İhsan - DOOM Eternal
DOOM Eternal benim için yalnızca bu yılın en iyi oyunu değil, aynı zamanda son yılların en iyi FPS’lerden biriydi. DOOM 2016’nın mekaniklerini olabilecek en iyi şekilde geliştiren oyun hızlı oynanışıyla sizi durmadan hareket etmeye, düşmanlarına ölüm kusan bir savaşçı olmaya mecbur bırakıyor. Doomguy’ın “cehennem zebanilerine cehennemi yaşatan adam” tanımının vücut bulmuş hâli oluyorsunuz âdeta. Üstüne Doom evrenini genişletmesi ve bunu yaparken şimdiye dek çıkmış neredeyse tüm oyunları tek bir potada eritmesiyse bir diğer artısı. Mick Gordon’un akıllara zarar müziklerinden söz etmiyorum bile… Daha iyisi yapılana dek FPS oyunlarının yeni zirve noktası Doom Eternal’dır, nokta.
Eren - Persona 5 Royal
Diyebilirsiniz ki Persona 5 eski oyun burada ne işi var? Evet ama Royal versiyonu bu yıl çıktı ve beni tam 160 saat boyunca başından kaldırmadı. Normal oyunu Ömer oynarken bir 30 saat kadar izlemiştim zamanında fakat bu geliştirilmiş hali çok başka bir şeydi. Yapabileceğiniz seçimler, senaryo, yenilikler, görsellik, unutulmaz karakterler ve orijinalini gölgede bırakan yepyeni bir final Royal'ın güçlü yanlarından. Hani bu sene çok oyun bitirdim ama hiçbirisi de P5R'ın asaletine ulaşamadı maalesef. JPRG'lerin baş tacı!
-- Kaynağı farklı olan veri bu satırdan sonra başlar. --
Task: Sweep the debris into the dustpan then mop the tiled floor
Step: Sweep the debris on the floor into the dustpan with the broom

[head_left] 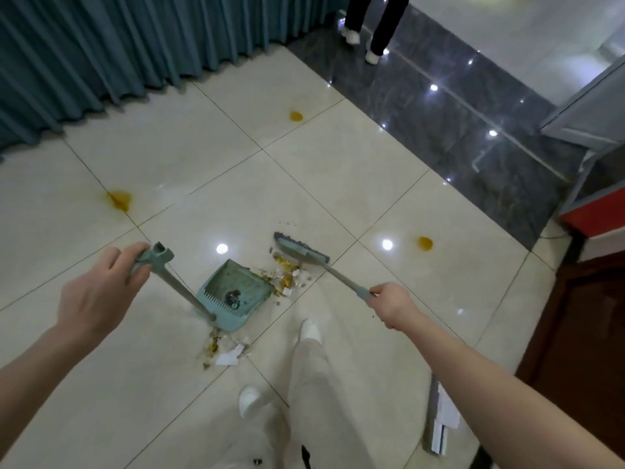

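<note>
A teal dustpan (236,296) rests on the cream tiled floor (338,184), mouth facing right. My left hand (101,289) grips the top of its long handle (169,282). My right hand (392,308) holds the shaft of a teal broom (301,250), whose head sits just right of the pan. A pile of yellow and white debris (287,280) lies between broom head and pan mouth. A second patch of debris (225,348) lies behind the pan, near my feet. A dark clump sits inside the pan.
Orange stains mark the tiles at left (120,199), at the back (296,116) and at right (425,243). A teal curtain (118,45) hangs along the left. Another person's legs (372,25) stand on dark tiles. A wooden cabinet (581,326) stands right; a white object (439,424) lies beside it.
</note>
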Available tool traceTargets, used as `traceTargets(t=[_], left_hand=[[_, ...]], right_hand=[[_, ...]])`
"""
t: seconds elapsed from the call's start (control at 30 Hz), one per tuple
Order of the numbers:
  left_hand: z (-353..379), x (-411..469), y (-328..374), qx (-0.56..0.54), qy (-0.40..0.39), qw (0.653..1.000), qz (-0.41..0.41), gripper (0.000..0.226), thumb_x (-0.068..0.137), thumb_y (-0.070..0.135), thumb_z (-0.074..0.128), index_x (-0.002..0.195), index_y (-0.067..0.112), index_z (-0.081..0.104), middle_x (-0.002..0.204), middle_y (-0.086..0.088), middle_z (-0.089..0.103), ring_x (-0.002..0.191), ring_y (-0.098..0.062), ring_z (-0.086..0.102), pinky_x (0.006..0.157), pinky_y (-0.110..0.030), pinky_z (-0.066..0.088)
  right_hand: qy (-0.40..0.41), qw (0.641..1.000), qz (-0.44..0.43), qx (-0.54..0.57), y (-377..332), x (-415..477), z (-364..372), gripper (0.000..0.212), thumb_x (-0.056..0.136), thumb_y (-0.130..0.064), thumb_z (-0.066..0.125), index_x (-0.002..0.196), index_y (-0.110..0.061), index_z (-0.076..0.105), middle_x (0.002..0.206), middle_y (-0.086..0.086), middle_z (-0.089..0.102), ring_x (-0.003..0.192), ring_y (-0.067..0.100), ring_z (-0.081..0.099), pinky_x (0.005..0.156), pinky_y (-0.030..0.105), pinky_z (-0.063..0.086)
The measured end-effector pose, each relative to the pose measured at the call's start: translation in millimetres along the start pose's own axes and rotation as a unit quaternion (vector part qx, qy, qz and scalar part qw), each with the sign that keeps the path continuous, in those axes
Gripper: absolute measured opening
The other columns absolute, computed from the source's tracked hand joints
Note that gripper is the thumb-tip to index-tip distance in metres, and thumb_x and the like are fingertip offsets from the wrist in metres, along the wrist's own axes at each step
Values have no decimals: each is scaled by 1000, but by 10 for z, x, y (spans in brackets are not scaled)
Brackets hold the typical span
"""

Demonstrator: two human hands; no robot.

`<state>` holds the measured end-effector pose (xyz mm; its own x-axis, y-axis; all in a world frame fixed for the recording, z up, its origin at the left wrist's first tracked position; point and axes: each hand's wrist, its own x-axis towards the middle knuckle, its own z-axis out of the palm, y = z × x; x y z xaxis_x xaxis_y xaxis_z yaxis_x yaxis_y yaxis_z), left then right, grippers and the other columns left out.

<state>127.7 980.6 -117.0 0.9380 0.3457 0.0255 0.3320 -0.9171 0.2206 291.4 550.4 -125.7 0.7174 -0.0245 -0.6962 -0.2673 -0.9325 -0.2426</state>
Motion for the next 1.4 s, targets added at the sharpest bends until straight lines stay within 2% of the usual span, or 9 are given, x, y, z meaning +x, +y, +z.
traceTargets(t=[0.2, 0.47, 0.6, 0.67, 0.8, 0.9, 1.1, 1.23, 1.4], left_hand=[[-35, 139, 14, -7, 6, 1000, -16, 34, 92, 30, 54, 125, 27, 50, 94, -9, 54, 43, -30, 48, 37, -31, 43], [185, 547, 10, -5, 29, 997, -67, 39, 89, 27, 58, 127, 26, 50, 97, -6, 52, 49, -30, 51, 37, -30, 41], [364, 685, 121, -1, 36, 994, -105, 38, 88, 30, 59, 125, 29, 50, 93, -2, 48, 46, -34, 50, 38, -28, 35], [413, 707, 178, 6, 25, 994, -110, 37, 88, 31, 58, 125, 28, 50, 92, -3, 49, 45, -35, 49, 39, -24, 30], [418, 632, 237, 9, 12, 995, -94, 39, 88, 30, 57, 126, 24, 51, 94, -6, 52, 44, -31, 48, 41, -19, 30], [364, 479, 240, 8, 11, 997, -82, 39, 88, 29, 57, 126, 22, 51, 93, -7, 53, 43, -27, 47, 42, -16, 28], [238, -94, 196, 6, 24, 997, -77, 35, 93, 30, 54, 127, 23, 49, 93, -8, 54, 44, -26, 48, 42, -16, 29], [106, -659, 148, 1, 29, 997, -77, 33, 94, 31, 54, 126, 24, 49, 93, -8, 55, 46, -29, 49, 42, -24, 35], [-30, -1251, 124, -16, 36, 993, -112, 32, 95, 31, 56, 125, 23, 51, 95, -7, 55, 59, -36, 57, 49, -34, 42]], right_hand=[[34, 999, -26, 26, -514, 691, -303, 20, 95, -15, 47, 100, -14, 66, 78, 10, 58, 48, 22, 52, 42, 24, 43], [32, 997, -61, -32, -1441, 1906, -768, 18, 96, -18, 45, 88, -7, 56, 84, 16, 56, 66, 29, 55, 51, 26, 42], [14, 997, -52, -53, -1617, 2301, -770, 23, 97, -19, 45, 95, -1, 60, 84, 16, 57, 50, 25, 53, 43, 27, 41], [-4, 996, -54, -70, -1573, 2357, -656, 26, 95, -15, 44, 105, 1, 61, 89, 17, 59, 56, 27, 57, 44, 29, 43], [-26, 992, -66, -108, -1236, 2142, -354, 35, 90, -7, 40, 121, -4, 57, 110, 19, 61, 90, 36, 66, 71, 41, 58], [-36, 989, -66, -127, -905, 1835, -158, 42, 90, -7, 39, 128, -12, 55, 111, 16, 61, 95, 35, 64, 77, 43, 58], [-53, 990, -43, -126, -383, 961, 333, 38, 91, -11, 41, 125, -7, 55, 108, 16, 61, 86, 32, 63, 70, 37, 57], [-71, 992, -23, -105, -158, 253, 769, 33, 91, -12, 41, 121, -3, 54, 90, 12, 55, 59, 27, 60, 40, 25, 44], [-111, 989, -26, -91, -106, -469, 1118, 26, 90, -5, 41, 110, -1, 56, 76, 14, 54, 45, 23, 52, 37, 24, 40]])
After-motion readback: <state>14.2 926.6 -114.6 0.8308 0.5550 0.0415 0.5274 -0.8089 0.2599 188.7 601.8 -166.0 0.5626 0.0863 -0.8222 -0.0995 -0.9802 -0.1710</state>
Eser bana sormaya vaktin olmamış sanırım ama sana kısa bir Persona 5 Royal yazar atardım. Seneye artık... - Eren E.
Yav ben senin Hangouts kullanmadığını unuttum, sorum da o yüzden havada kalmış :) Yoksa bu listeye Persona 5 Royal de çok iyi giderdi.